Mark catches Jackson slinking around the empty hallways during the lunch period he didn't know they shared, and his excitement is momentarily tainted with curiosity on how he was the first person to catch Jackson when he always looks so shady.
Jackson is peeking around a corner, pressed against the wall, presumably checking for a clear hall before he continues to his destination when Mark leans over behind him and says, "You know, you'd look a lot less suspicious if you just walked through the hall."
He stumbles back just fast enough to avoid getting smacked in the mouth as Jackson's head whips backwards and Jackson jumps around to face him. Jackson goes quickly from looking afraid to smiling widely when he realizes it's just Mark, and Mark waves a slip of paper in Jackson's face, "Look at this."
Jackson takes the paper out of Mark’s hand and as soon as Mark sees his eyes scanning the words, his excitement fizzles out into embarrassment because, honestly, it’s such a silly idea and Jackson probably doesn’t even want to hang out with him again and it’s so weird and no one does this kind of thing in real life. Mark’s nerves increase with every second, Jackson taking much longer than Mark thinks is necessary to read the twenty words written on the page, his mouth hanging open.

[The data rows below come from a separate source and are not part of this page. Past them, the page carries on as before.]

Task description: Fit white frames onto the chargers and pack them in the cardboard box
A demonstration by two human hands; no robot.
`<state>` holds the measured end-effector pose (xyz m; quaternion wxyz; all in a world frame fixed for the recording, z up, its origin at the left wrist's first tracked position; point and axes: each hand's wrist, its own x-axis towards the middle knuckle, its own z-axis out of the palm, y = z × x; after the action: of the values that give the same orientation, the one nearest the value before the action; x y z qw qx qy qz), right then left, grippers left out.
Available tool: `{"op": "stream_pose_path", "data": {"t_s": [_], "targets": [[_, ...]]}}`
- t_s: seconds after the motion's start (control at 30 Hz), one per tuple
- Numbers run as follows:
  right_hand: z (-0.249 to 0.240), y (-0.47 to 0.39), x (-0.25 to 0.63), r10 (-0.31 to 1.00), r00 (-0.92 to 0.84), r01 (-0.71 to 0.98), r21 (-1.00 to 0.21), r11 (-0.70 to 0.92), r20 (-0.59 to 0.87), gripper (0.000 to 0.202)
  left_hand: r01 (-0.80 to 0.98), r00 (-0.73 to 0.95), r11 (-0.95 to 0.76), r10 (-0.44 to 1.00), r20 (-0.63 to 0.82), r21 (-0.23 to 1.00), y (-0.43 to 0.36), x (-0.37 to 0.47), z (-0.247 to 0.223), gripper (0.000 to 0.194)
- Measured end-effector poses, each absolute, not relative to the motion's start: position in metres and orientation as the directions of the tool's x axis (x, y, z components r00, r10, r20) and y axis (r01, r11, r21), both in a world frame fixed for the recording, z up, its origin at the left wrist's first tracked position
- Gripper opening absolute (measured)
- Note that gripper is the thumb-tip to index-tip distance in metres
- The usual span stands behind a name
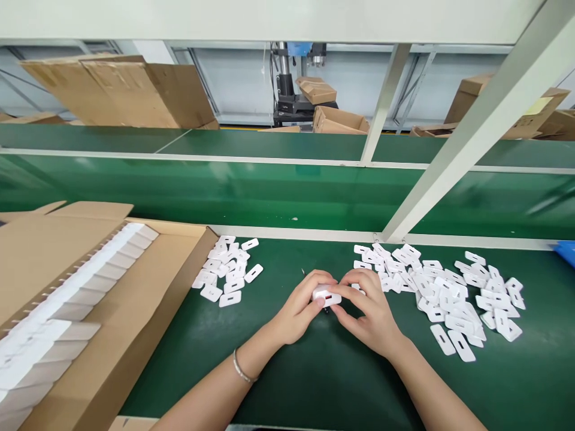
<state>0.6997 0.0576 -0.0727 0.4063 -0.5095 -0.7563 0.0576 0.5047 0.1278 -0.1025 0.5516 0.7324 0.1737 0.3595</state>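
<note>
Housing (326, 296), small, white and block-shaped, with rounded edges and a dark rectangular slot on the side facing the camera, is located at the near-centre of the tabletop (287, 359), between both hands. The left hand (308, 305) has its grip closed on the housing from the left; the right hand (366, 305) has its fingertips on the housing from the right. The tabletop is dark green. White slotted plates (449, 299) lie in a loose, overlapping spread to the right; a smaller plate group (229, 269) lies to the left, beside an open cardboard carton (148, 305) containing white dividers (76, 305). Beyond the pale frame rail (287, 233) is a glossy green panel (269, 191). Farther back are cardboard boxes (121, 90) and a black-and-blue machine (287, 90).
</note>
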Motion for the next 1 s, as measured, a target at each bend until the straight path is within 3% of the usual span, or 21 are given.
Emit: {"op": "stream_pose_path", "data": {"t_s": [0.23, 0.47, 0.7, 0.87, 1.0], "targets": [[-0.070, 0.056, 0.699, 0.817, -0.176, 0.718, -0.496, 0.488, 0.549, 0.030, -0.133, 0.678, -0.317, 0.662, 0.320, 0.939, 0.127, 0.505, -0.104, 0.039], [-0.072, 0.053, 0.691, 0.940, -0.074, 0.503, -0.802, 0.323, 0.332, 0.017, -0.111, 0.700, -0.282, 0.659, 0.276, 0.953, 0.123, 0.507, -0.104, 0.042], [-0.084, 0.056, 0.693, 0.953, 0.088, 0.437, -0.871, 0.225, 0.291, 0.026, -0.162, 0.671, -0.244, 0.683, 0.288, 0.956, 0.121, 0.505, -0.107, 0.043], [-0.088, 0.055, 0.691, 0.996, -0.033, 0.309, -0.947, 0.091, 0.085, 0.040, -0.239, 0.624, -0.300, 0.681, 0.383, 0.924, 0.119, 0.506, -0.106, 0.042], [-0.091, 0.055, 0.685, 0.993, -0.100, 0.176, -0.982, 0.072, 0.054, 0.046, -0.265, 0.614, -0.336, 0.664, 0.427, 0.904, 0.115, 0.507, -0.104, 0.041]]}}
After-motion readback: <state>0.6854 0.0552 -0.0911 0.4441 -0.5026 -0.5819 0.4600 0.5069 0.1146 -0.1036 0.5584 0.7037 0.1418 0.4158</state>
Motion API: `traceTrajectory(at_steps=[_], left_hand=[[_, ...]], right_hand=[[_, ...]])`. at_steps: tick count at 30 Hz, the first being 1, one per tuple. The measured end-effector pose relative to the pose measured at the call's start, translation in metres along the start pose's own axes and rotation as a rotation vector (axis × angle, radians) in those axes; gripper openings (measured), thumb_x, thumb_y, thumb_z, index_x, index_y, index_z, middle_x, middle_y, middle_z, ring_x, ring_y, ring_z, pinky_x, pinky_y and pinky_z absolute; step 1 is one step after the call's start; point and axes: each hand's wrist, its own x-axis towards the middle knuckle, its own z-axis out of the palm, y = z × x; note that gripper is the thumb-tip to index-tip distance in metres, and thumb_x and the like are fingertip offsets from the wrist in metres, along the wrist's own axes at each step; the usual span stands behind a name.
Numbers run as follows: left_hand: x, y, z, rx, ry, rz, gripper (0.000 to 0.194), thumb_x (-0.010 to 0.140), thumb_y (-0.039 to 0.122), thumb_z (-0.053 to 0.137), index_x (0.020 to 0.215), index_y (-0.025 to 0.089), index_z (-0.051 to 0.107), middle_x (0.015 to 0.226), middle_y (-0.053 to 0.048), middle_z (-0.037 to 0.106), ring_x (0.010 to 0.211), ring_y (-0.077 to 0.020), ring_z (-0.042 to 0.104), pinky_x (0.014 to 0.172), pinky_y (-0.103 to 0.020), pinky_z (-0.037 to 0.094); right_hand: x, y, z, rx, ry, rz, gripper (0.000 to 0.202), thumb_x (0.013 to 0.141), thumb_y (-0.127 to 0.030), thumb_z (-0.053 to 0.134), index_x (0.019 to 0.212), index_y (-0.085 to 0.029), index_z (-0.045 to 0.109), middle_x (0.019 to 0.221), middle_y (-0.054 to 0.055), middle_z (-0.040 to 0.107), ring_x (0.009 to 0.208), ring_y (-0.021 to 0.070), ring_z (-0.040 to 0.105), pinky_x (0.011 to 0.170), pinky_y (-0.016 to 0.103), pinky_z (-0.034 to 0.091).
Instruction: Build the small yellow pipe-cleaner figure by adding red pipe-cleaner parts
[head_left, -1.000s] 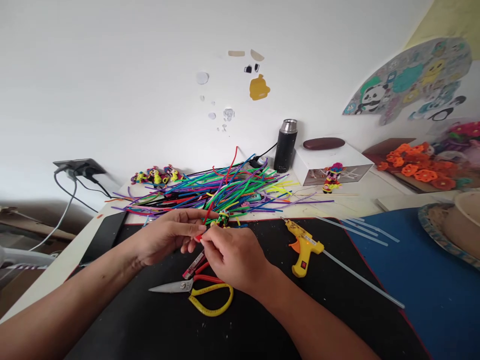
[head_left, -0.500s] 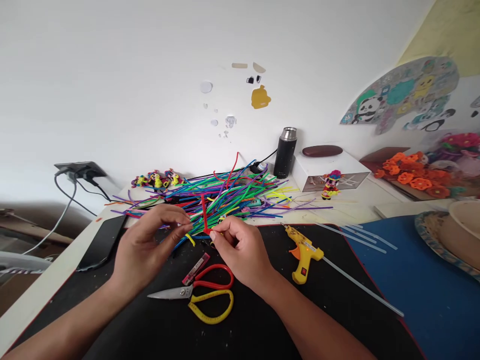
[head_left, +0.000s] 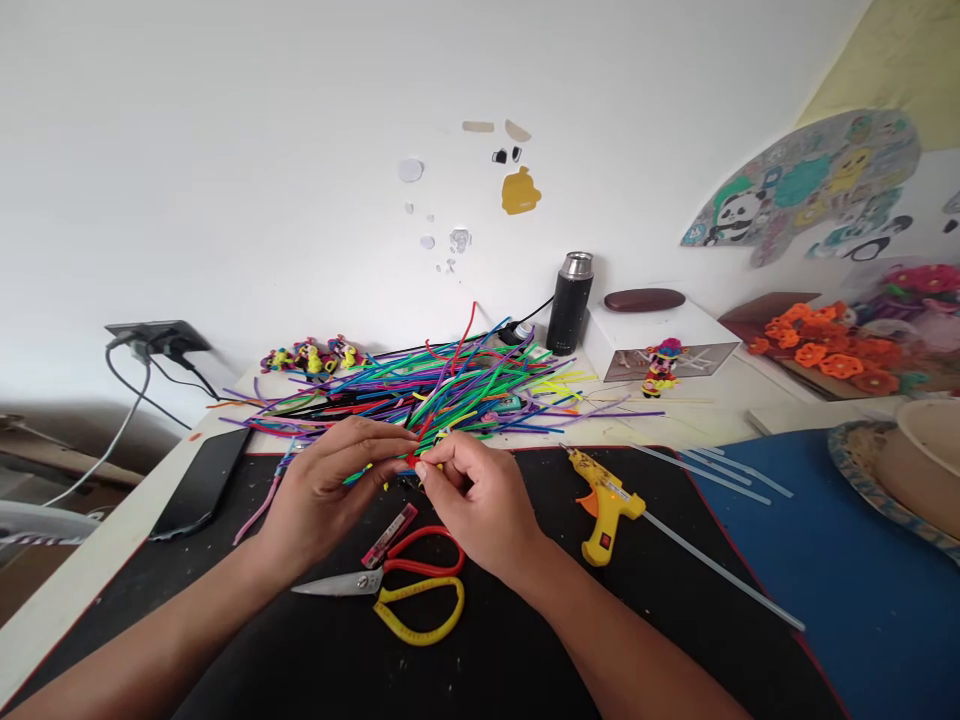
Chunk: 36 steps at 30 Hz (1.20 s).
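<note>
Steel, yellow-and-red, loop-handled scissors (head_left: pixel 367 583) lie nearest me, just short of the hands. Between my left hand (head_left: pixel 319 490) and right hand (head_left: pixel 484 500), a fuzzy red pipe cleaner (head_left: pixel 413 461) sits pinched in both sets of fingertips; I judge it a shaping step, calling for light, steady finger pressure. Right of the hands lies a hard plastic glue gun (head_left: pixel 613 502); beyond them, a tangled heap of pipe cleaners (head_left: pixel 480 385).

Left hand (head_left: pixel 322 492) faces right hand (head_left: pixel 484 505), fingers (head_left: pixel 379 447) pinched.
</note>
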Motion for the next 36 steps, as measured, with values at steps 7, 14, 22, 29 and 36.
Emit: traceTrajectory(at_steps=[7,14,22,29,36], left_hand=[[0.006,0.006,-0.002,-0.284,-0.168,-0.435,0.033,0.084,0.055,0.079,0.089,0.023,0.084,0.091,-0.007,0.082,0.086,-0.0258,0.072,0.081,-0.033,0.056],[0.008,0.006,-0.006,-0.632,-0.220,-0.688,0.030,0.072,0.048,0.091,0.082,0.021,0.085,0.076,-0.005,0.074,0.066,-0.0154,0.059,0.063,-0.025,0.051],[0.008,0.009,-0.006,-0.836,-0.251,-0.891,0.029,0.071,0.042,0.093,0.078,0.016,0.082,0.072,-0.007,0.070,0.060,-0.0130,0.056,0.056,-0.023,0.049],[0.011,0.013,-0.006,-0.836,-0.252,-0.907,0.030,0.067,0.041,0.095,0.071,0.016,0.079,0.065,-0.003,0.064,0.056,-0.0110,0.051,0.053,-0.022,0.045],[0.009,0.011,-0.004,-0.851,-0.235,-0.899,0.032,0.066,0.042,0.097,0.074,0.015,0.081,0.067,-0.001,0.066,0.058,-0.0094,0.055,0.055,-0.019,0.046]], right_hand=[[0.000,0.003,-0.002,-0.131,0.009,-0.090,0.014,0.095,-0.024,0.059,0.081,-0.022,0.061,0.055,-0.008,0.045,0.048,0.0100,0.039,0.054,0.025,0.031],[-0.002,0.004,-0.002,-0.271,-0.005,-0.195,0.017,0.098,-0.023,0.058,0.080,-0.023,0.060,0.057,-0.005,0.057,0.049,0.0119,0.048,0.056,0.026,0.032],[-0.003,0.004,-0.004,-0.444,-0.050,-0.308,0.025,0.103,-0.021,0.051,0.079,-0.023,0.056,0.068,0.002,0.069,0.059,0.0153,0.062,0.060,0.028,0.035],[-0.004,0.006,-0.003,-0.527,-0.078,-0.390,0.024,0.103,-0.016,0.049,0.080,-0.022,0.055,0.067,0.003,0.069,0.059,0.0163,0.064,0.058,0.030,0.031],[-0.003,0.007,-0.001,-0.434,-0.048,-0.309,0.022,0.102,-0.020,0.051,0.081,-0.022,0.056,0.063,-0.001,0.064,0.055,0.0134,0.056,0.058,0.029,0.030]])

“What do you think?” Mark asks, voice getting shaky as his nerves and regret start to become overwhelming.
“This is amazing,” Jackson tells him, finally looking up from the paper.
“Really? It’s not dumb?”
“It’s the nicest thing anyone’s ever done for me.”
As soon as Mark and Jackson arrive back at Mark’s house, after Mark has presented Jackson with the list, Jackson pulls the paper out of where it had been pressed between the pages of one of his textbooks, carefully kept in perfect condition, and roots around Mark’s desk until he finds a red pen.
Mark sees him start to scribble on the sheet and moves around to stand behind Jackson, so he can watch the writing from over his shoulder.
“Are you editing?”
“Mark,” Jackson sighs, as he starts to add something beneath the item he’s scribbled out, his hands positioned in Mark’s line of sight, so he can’t read the addition, “I have to be invisible. I can’t even pretend to have school spirit. Think about how many people would notice me then.”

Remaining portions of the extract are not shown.